Homework 6

CS 482 - Spring 2005

Due: Friday, Apr 1 (the week after Break)

Note: Include your Cornell NetID on your each section of your homework. This simplifies the process of recording your grades.

Part A

  1. Problem 3 at the end of Chapter 8. 

    Suppose you're helping to organize a summer sports camp, and the following problem comes up. The camp is supposed to have at least one counselor who's skilled at each of the n sports covered by the camp (baseball, volleyball, and so on). They have received job applications from m potential counselors. For each of the n sports, there is some subset of the m applicants that is qualified in that sport. The question is: for a given number k < m, is it possible to hire at most k of the counselors and have at least one counselor qualified in each of the n sports? We'll call this the Efficient Recruiting Problem.

    Show that the Efficient Recruiting Problem is NP-complete.

Part B

  1. Problem 8 at the end of Chapter 8.

    Your friends' pre-school-age daughter Madison has recently learned to spell some simple words. To help encourage this, her parents got her a colorful set of refrigerator magnets featuring the letters of the alphabet (some number of copies of the letter A, some number of copies of the letter B, and so on), and the last time you saw her the two of you spent a while arranging the magnets to spell out words that she knows.

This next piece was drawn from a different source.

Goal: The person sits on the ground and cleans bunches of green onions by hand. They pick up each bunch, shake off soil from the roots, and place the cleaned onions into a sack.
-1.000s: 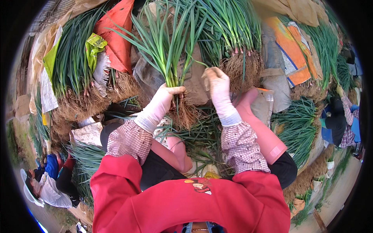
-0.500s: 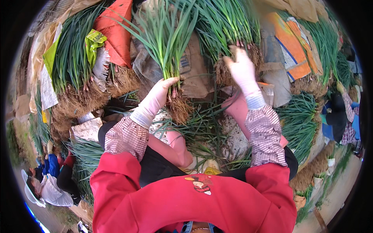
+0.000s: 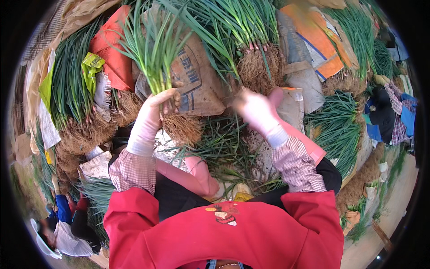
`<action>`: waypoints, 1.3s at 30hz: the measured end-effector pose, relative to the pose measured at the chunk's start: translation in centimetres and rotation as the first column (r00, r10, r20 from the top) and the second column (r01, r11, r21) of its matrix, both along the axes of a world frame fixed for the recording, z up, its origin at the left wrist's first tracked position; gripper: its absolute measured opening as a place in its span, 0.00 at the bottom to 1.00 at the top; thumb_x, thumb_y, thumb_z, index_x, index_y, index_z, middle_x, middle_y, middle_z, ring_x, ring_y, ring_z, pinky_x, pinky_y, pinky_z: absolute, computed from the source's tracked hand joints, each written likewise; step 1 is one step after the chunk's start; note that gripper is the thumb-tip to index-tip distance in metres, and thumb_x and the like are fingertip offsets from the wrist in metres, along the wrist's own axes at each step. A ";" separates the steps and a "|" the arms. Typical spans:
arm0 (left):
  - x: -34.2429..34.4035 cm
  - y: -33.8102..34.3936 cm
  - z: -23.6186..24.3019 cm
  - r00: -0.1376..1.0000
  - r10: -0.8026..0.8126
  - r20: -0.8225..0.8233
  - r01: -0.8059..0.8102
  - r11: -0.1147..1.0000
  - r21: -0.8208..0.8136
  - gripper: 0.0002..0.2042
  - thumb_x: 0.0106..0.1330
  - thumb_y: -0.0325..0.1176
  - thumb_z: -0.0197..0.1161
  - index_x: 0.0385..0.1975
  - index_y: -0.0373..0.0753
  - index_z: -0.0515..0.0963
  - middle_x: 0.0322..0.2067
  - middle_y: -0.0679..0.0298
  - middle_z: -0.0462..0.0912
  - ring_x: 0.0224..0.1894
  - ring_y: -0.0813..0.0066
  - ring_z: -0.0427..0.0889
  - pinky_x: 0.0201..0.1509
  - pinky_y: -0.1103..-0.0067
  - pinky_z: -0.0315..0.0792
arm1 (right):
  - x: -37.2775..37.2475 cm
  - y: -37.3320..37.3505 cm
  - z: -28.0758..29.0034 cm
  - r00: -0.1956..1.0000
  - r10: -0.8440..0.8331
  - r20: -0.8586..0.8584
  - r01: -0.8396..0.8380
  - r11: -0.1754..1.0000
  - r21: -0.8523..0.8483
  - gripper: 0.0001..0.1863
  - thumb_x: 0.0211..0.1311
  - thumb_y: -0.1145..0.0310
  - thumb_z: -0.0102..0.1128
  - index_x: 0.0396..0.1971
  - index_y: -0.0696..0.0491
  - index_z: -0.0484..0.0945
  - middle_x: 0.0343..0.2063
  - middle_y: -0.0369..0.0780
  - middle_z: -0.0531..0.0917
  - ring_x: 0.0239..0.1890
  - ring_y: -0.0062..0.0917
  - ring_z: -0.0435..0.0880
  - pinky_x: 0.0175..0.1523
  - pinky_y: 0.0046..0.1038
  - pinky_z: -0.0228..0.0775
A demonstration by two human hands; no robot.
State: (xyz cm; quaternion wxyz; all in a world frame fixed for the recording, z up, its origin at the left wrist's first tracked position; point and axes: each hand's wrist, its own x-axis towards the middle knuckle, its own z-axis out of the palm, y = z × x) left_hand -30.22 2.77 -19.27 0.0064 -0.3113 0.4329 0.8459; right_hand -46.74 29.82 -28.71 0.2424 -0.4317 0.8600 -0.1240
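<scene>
My left hand point(image 3: 154, 107), in a pale glove, is closed round the lower stems of a bunch of spring onions point(image 3: 154, 58). Their leaves point up and away, and brown stringy roots point(image 3: 181, 127) hang below the fist. My right hand point(image 3: 255, 110), also gloved and blurred by motion, pinches the root end of a single spring onion point(image 3: 230, 67) whose leaves trail back toward the far pile. That pile of spring onions point(image 3: 251, 27) lies just beyond, its thick roots point(image 3: 262, 67) facing me. A stuffed brown sack point(image 3: 197, 76) rests between the two hands.
Loose green leaves point(image 3: 224, 143) litter the ground between my pink boots point(image 3: 201, 175). More spring onions point(image 3: 74, 80) lie at the left beside an orange-red sheet point(image 3: 112, 49), and others point(image 3: 336, 121) at the right. People work at the far left point(image 3: 67, 224) and far right point(image 3: 385, 112).
My right hand has drawn back toward me and left from the far pile, pulling a spring onion out. My left hand has shifted left with its bunch, showing more of the sack.
</scene>
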 end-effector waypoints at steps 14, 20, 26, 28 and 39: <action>0.2 4.7 -3.3 0.974 -0.093 0.208 0.124 0.982 -0.143 0.08 0.60 0.32 0.64 0.33 0.33 0.81 0.20 0.64 0.81 0.13 0.84 0.69 0.16 0.88 0.59 | 6.4 -5.8 8.3 0.922 0.334 0.196 -0.316 0.941 -0.121 0.20 0.57 0.53 0.61 0.40 0.55 0.77 0.30 0.44 0.84 0.33 0.35 0.84 0.37 0.34 0.74; 0.5 5.9 -1.2 0.986 -0.153 0.063 0.157 0.985 -0.065 0.13 0.62 0.35 0.60 0.40 0.31 0.80 0.27 0.59 0.84 0.19 0.82 0.76 0.18 0.90 0.62 | 4.4 -9.0 3.3 -0.241 0.100 0.965 0.685 0.722 0.096 0.18 0.67 0.55 0.56 0.42 0.56 0.78 0.29 0.35 0.81 0.20 0.16 0.71 0.25 0.20 0.65; 3.5 1.2 3.1 0.988 -0.065 0.142 0.086 0.986 -0.145 0.16 0.63 0.33 0.59 0.47 0.30 0.76 0.26 0.67 0.81 0.17 0.87 0.69 0.20 0.91 0.60 | 5.9 -7.8 3.7 -0.397 0.335 0.854 0.855 0.474 0.212 0.11 0.70 0.66 0.52 0.42 0.57 0.76 0.28 0.36 0.79 0.23 0.17 0.70 0.26 0.20 0.62; 3.9 1.6 10.5 0.955 0.265 0.133 -0.219 0.933 -0.287 0.14 0.62 0.33 0.60 0.44 0.31 0.77 0.25 0.71 0.76 0.27 0.86 0.71 0.33 0.89 0.65 | 2.6 -3.3 5.8 0.040 -0.045 0.998 0.579 0.815 0.014 0.15 0.67 0.60 0.56 0.44 0.57 0.76 0.30 0.38 0.82 0.24 0.20 0.79 0.30 0.21 0.70; 0.7 1.1 6.7 0.995 0.069 0.075 -0.051 0.976 -0.210 0.15 0.66 0.37 0.59 0.42 0.30 0.79 0.30 0.66 0.82 0.33 0.79 0.78 0.43 0.81 0.72 | -9.8 -10.4 5.0 0.927 -0.356 -0.121 0.352 0.935 -0.051 0.13 0.60 0.58 0.55 0.36 0.52 0.78 0.32 0.46 0.84 0.37 0.42 0.83 0.43 0.40 0.73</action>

    Somehow with you and Madison, things always end up getting more elaborate than originally planned, and soon the two of you were trying to spell out words so as to use up all the magnets in the full set -- that is, picking words that she knows how to spell, so that once they were all spelled out, each magnet was participating in the spelling of exactly one of the words. (Multiple copies of words are okay here; so for example, if the set of refrigerator magnets includes two copies of each of C, A, and T, it would be okay to spell out CAT twice.)

    This turned out to be pretty difficult, and it was only later that you realized a plausible reason for this. Suppose we consider a general version of the problem of Using Up All the Refrigerator Magnets, where we replace the English alphabet by an arbitrary collection of symbols, and we model Madison's vocabulary as an arbitrary set of strings over this collection of symbols. The goal is the same as in the previous paragraph.

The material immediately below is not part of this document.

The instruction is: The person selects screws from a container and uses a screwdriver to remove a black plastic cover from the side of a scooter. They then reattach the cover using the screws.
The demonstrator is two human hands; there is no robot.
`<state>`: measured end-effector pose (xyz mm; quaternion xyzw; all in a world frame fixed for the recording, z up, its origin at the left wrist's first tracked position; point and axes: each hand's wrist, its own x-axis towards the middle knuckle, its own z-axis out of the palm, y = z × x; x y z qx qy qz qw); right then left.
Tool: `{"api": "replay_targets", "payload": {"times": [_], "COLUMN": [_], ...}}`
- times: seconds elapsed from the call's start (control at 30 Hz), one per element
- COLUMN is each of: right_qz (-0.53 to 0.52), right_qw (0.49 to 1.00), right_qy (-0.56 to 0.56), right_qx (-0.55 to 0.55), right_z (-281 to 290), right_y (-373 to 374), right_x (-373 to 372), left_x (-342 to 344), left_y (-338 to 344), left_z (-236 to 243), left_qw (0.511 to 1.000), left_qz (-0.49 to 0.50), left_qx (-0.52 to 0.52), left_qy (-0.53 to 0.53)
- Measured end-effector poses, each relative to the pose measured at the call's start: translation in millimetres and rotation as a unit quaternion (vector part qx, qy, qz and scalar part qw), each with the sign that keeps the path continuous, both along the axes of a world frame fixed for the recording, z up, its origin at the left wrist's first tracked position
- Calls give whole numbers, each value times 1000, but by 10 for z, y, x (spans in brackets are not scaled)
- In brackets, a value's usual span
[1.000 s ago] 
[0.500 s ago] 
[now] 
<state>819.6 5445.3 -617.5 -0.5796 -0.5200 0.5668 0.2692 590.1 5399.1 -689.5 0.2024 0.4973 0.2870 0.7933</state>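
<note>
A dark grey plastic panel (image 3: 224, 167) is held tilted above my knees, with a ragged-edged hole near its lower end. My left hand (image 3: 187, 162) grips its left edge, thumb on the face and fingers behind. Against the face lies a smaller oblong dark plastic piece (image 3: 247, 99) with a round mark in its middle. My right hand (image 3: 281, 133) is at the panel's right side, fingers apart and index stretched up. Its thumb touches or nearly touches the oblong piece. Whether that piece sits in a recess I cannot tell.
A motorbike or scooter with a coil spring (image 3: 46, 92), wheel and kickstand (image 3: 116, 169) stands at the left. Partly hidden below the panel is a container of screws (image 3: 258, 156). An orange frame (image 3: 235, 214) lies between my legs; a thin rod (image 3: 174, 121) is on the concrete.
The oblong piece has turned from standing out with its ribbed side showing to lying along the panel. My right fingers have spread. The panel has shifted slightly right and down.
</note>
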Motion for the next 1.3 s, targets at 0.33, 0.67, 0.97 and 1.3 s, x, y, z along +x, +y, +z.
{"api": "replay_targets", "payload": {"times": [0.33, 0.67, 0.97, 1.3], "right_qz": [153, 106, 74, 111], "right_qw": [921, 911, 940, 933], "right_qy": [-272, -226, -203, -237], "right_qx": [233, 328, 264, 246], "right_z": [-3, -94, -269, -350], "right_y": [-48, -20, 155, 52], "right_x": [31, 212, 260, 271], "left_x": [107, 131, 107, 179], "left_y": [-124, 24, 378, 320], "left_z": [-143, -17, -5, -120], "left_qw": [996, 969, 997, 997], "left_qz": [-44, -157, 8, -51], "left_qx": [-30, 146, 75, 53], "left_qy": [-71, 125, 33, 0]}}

    Prove that Using Up All the Refrigerator Magnets is NP-complete.

Part C

  1. Problem 19 at the end of Chapter 8.

    Suppose you're acting as a consultant for the Port Authority of a small Pacific Rim nation. They're currently doing a multi-billion dollar business per year, and their revenue is constrained almost entirely by the rate at which they can unload ships that arrive in the port.

    Handling hazardous materials adds additional complexity to what is, for them, an already complicated task. Suppose a convoy of ships arrives in the morning and delivers a total of n canisters, each containing a different kind of hazardous material. Standing on the dock is a set of m trucks, each of which can hold up to k containers.

    Here are two related problems, which arise from different types of constraints that might be placed on the handling of hazardous materials. For each of the two problems, give one of the following two answers:

    1. For each canister, there is a specified subset of the trucks in which it may be safely carried. Is there a way to load all n canisters into the m trucks so that no truck is overloaded, and each container goes in a truck that is allowed to carry it?
       
    2. In this different version of the problem, any canister can be placed in any truck; however, there are certain pairs of canisters that cannot be placed together in the same truck. (The chemicals they contain may react explosively if brought into contact.) Is there a way to load all n canisters into the m trucks so that no truck is overloaded, and no two canisters are placed in the same truck when they are not supposed to be?